◆ **WHAT IS BEING ASKED**: What do the lines from the top of the data through the line with "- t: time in" say? Quote them exactly and include both ends.

Stored items from a collection:
◆ ◆ ◆ ◆
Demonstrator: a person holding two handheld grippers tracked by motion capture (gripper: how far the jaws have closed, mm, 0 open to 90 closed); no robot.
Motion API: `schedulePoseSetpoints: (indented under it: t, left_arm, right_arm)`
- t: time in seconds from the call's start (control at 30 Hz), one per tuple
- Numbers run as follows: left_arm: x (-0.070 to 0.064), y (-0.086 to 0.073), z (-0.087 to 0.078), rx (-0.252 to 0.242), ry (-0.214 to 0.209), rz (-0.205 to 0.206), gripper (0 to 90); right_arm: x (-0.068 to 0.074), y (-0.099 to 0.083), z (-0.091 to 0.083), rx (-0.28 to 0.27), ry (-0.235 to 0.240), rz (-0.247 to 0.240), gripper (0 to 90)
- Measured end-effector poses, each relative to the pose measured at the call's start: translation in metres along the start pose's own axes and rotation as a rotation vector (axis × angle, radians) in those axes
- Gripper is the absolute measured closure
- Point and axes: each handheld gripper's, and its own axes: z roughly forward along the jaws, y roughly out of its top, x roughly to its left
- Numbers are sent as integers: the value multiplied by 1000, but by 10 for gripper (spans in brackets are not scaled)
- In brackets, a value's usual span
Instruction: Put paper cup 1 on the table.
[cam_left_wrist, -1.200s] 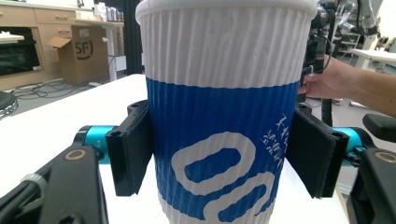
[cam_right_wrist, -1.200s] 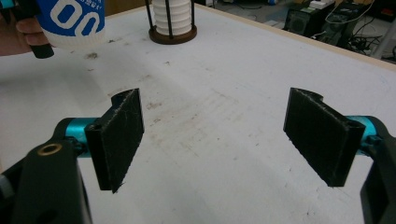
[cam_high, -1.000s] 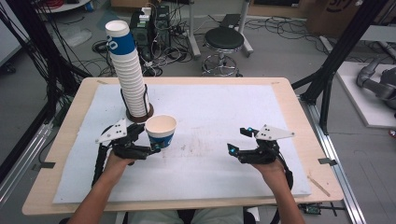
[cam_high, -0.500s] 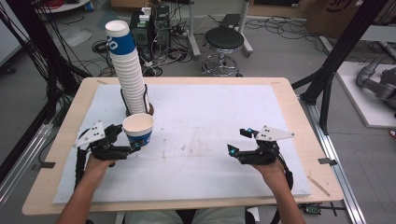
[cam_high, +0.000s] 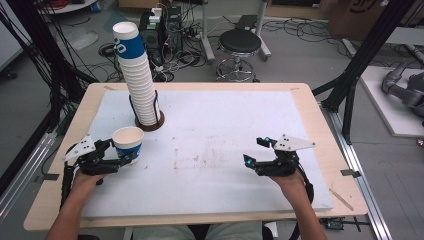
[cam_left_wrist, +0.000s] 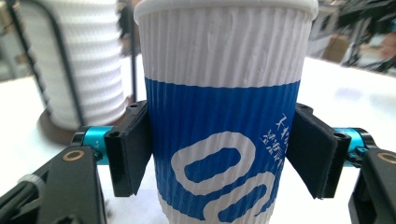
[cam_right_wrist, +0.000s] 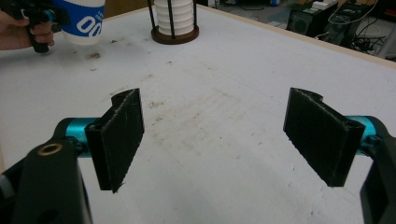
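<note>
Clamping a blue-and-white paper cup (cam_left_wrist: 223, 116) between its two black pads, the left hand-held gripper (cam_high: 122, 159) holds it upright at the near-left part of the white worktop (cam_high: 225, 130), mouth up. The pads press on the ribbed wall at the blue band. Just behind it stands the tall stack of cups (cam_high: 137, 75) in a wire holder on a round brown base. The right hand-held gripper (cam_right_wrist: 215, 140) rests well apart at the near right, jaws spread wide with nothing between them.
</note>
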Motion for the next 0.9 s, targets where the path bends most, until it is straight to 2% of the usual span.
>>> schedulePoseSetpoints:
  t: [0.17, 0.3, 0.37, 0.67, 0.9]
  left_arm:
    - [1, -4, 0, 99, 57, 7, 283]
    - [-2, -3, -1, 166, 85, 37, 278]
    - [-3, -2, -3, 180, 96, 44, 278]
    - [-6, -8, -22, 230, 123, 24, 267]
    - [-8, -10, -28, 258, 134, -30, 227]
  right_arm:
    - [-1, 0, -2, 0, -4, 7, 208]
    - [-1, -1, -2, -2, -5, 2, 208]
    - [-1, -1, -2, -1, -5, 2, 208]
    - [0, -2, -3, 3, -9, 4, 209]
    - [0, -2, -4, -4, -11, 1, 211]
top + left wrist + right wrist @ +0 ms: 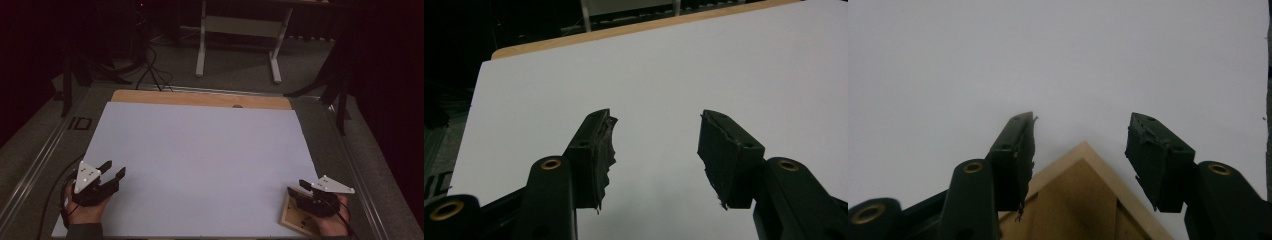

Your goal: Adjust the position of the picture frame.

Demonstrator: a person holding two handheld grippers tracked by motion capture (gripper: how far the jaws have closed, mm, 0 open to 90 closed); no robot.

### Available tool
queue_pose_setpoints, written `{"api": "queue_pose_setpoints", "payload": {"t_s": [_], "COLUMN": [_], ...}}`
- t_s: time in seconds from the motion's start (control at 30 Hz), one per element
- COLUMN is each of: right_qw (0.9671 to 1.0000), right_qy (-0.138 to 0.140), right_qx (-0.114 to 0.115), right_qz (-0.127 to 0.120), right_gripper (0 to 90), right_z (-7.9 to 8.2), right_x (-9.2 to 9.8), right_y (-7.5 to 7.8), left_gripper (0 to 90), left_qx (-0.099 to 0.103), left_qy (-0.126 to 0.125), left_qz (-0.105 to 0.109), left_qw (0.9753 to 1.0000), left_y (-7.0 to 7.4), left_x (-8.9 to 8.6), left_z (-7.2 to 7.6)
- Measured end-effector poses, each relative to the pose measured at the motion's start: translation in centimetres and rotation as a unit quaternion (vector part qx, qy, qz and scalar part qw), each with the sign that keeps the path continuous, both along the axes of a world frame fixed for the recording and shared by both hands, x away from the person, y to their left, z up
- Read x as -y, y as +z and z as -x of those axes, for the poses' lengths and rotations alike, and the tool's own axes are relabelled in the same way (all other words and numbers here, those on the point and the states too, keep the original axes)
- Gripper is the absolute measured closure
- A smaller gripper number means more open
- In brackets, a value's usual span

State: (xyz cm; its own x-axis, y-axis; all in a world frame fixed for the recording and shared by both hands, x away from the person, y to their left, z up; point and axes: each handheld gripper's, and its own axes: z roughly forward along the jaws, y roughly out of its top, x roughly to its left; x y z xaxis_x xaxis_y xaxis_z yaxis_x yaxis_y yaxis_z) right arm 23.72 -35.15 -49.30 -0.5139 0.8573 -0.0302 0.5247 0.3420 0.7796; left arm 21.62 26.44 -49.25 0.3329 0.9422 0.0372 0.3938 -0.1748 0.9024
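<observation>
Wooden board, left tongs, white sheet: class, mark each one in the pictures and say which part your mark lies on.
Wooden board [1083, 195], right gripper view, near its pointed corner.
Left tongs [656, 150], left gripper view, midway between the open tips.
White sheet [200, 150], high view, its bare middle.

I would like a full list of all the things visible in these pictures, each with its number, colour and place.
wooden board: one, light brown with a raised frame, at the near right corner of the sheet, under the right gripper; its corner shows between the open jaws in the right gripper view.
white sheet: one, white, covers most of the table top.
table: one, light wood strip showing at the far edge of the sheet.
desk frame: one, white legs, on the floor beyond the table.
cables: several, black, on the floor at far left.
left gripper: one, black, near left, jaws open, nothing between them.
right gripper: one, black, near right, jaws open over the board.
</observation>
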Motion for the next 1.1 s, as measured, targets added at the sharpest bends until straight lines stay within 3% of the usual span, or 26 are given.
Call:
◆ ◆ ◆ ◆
◆ **ANSWER AREA**:
Demonstrator: a person holding two handheld grippers tracked by motion capture (gripper: how far the jaws have closed, mm, 0 open to 90 closed); no robot.
Motion API: `schedulePoseSetpoints: (indented under it: t, left_arm, right_arm)`
- t: time in seconds from the call's start (control at 30 Hz), one per tuple

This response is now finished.